Now, I agree that a man should not lie about it to anyone he is in a romantic relationship with. However, it's something that you can't talk about right away because it can be a sensitive subject. So patience should be given. But honesty in a relationship is a must. But even in honest relationships, you don't go blabbing all your secrets on the first date. It takes time to build the trust for a man to share something so intimate. With the biases I mentioned earlier, it's even harder for many men. They risk rejection or insults.
I also agree that a man should not steal the
panties. I admit I did steal a few when I was a kid. And just like several other things I did as a kid, it was wrong. But as soon as I was old enough to deal with it myself, I bought my own or got voluntary "donations" from women I knew.

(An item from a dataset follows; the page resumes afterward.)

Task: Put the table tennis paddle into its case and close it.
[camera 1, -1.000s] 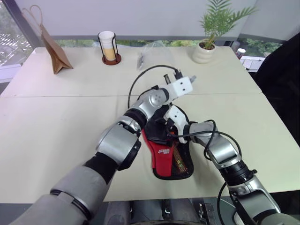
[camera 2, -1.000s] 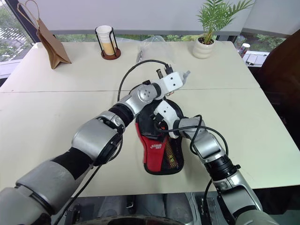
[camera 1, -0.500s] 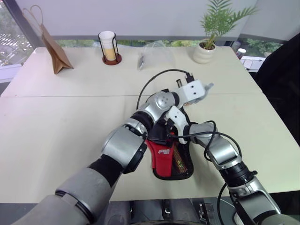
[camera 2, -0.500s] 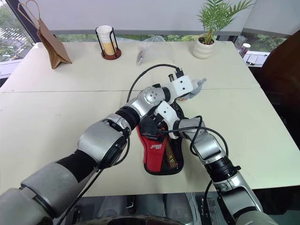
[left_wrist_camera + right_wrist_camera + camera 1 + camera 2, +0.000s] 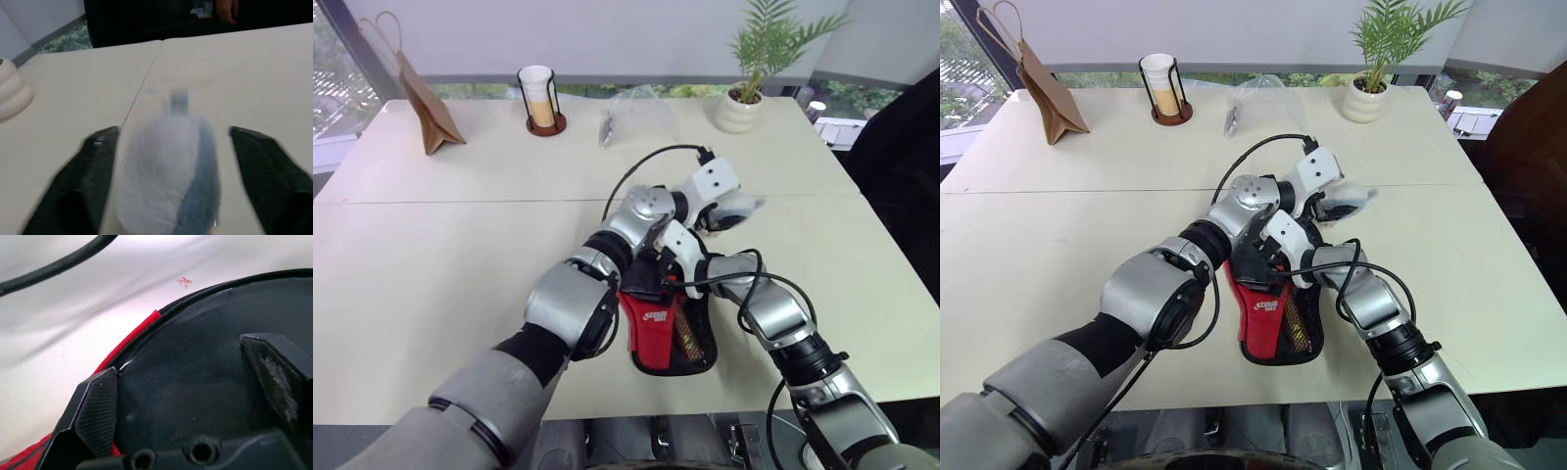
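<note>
Nearest the surface's front edge lies the paddle-shaped black fabric zip case [image 5: 668, 328], its red panel with white logo and mesh pocket facing up. The round-bladed table tennis paddle [image 5: 210, 382], black rubber face with a red rim, shows at the case's far, open end; how far it sits inside cannot be told, and the handle is hidden.

The right tool [image 5: 195, 387] hovers just over that black face, its two dark fingers spread wide with nothing between them. In the head views its white housing stands over the case's far end.

Just beyond, the left tool [image 5: 188, 171] points toward the surface's right edge, fingers spread apart. Between them sits a small grey-blue and white plush toy [image 5: 736, 211], blurred; whether it rests on a finger or is dropping free cannot be judged. A black cable [image 5: 646, 166] arcs above that wrist.

Along the far edge stand a brown paper bag [image 5: 421, 103], a paper cup in a black wire holder [image 5: 540, 98], a clear plastic bag [image 5: 631, 113] and a potted green plant in a white pot [image 5: 744, 98].

The risks, as I judge them: the toy could land on the case mouth or catch in the zip path, blocking closure. The crossed arms sit close, so the left wrist or its cable could snag the right tool. Pressing on the slick rubber might slide the paddle back out instead of seating it.
</note>
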You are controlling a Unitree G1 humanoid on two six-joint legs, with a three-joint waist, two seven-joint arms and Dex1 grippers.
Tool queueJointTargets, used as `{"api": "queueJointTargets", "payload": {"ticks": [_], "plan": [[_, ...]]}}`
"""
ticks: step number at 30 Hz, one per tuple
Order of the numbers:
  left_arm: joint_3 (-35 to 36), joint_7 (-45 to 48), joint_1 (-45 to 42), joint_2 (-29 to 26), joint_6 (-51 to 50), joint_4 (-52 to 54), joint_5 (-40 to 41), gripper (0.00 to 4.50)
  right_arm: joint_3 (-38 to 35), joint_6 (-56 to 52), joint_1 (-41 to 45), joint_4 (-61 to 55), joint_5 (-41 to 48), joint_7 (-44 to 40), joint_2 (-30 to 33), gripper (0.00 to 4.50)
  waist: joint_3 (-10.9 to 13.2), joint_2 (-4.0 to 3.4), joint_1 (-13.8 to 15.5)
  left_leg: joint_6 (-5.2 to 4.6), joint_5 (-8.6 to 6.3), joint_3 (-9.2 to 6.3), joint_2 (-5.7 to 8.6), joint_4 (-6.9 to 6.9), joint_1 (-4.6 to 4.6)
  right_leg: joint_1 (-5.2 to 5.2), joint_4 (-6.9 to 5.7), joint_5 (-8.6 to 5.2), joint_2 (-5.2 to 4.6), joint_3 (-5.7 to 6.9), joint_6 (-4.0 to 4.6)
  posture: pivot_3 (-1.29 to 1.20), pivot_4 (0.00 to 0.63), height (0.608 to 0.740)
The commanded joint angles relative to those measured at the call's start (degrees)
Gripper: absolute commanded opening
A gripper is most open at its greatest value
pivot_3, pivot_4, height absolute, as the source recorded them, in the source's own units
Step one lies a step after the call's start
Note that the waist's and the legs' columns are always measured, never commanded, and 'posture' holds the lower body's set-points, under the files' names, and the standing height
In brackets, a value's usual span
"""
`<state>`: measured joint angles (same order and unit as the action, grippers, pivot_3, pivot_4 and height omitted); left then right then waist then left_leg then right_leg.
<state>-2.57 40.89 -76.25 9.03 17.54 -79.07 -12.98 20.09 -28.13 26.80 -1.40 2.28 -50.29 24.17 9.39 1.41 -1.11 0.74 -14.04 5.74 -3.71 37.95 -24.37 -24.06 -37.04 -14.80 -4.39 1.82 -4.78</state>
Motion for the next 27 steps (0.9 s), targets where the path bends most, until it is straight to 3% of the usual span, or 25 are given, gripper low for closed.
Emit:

As to the insults that have been posted in this forum. Grow up! There is no need to insult anyone for their choices. You have the right to disagree. But how hard is it to state your opinions in a respectful manner? I personally am mildly homophobic, largely because I was very unpopular as a young man so I was accused of being gay. The hurt of the things that were said to me stick with me to this day (I'm in my 40s now). However, I have a friend who is gay. So my phobia doesn't extend to others with that choice. It more has to do with a fear of the concept of it or being accused of being gay, which fits with what happened to me when I was young.
Also, those who have emphatically stated that if a man wears
panties, he has issues or he is a closet case or whatever, how do you know what their innermost thoughts are? Just because you have a narrow enough mind set that you can only see one reason for their behavior doesn't mean their mind set is also so narrow. I'm sure there are many that ARE closet cases. The insulting tone used by most who said such things sure isn't going to help them come out of the closet, is it?
There will always be things in life that you will disagree with. I disagree with cross dressing, but that doesn't mean I try to enforce my feelings on it. I don't agree with homosexuality either, but I also don't try to push my opinion on others. What I do care about is what I have to put up with directly.
For example, I told my gay friend that I didn't want to see him acting affectionate with his boyfriend when they were around me. I said it wasn't that I was trying to change him, but that I simply had no desire to witness that. At that point it was up to him to decide if he could live with that or not. I don't feel that is being unreasonable of me because everyone should have the choice of what kind of behavior they want around them. I was making a choice for MY life, not his. He had the choice if that was acceptable or not. If not, he could move on to other friends with no malice.
It's really no different than somebody telling a friend they don't want foul language used when they are hanging out together. That isn't telling the friend be a different person, It's just asking them to respect one's boundaries. We each have a list of things that we like and dislike and it isn't unreasonable for us to politely ask for certain things in our friends. If they are unable or unwilling to accommodate, then they perhaps are not the right friend for you.
I think that's enough for now. Let the praise and/or flames begin!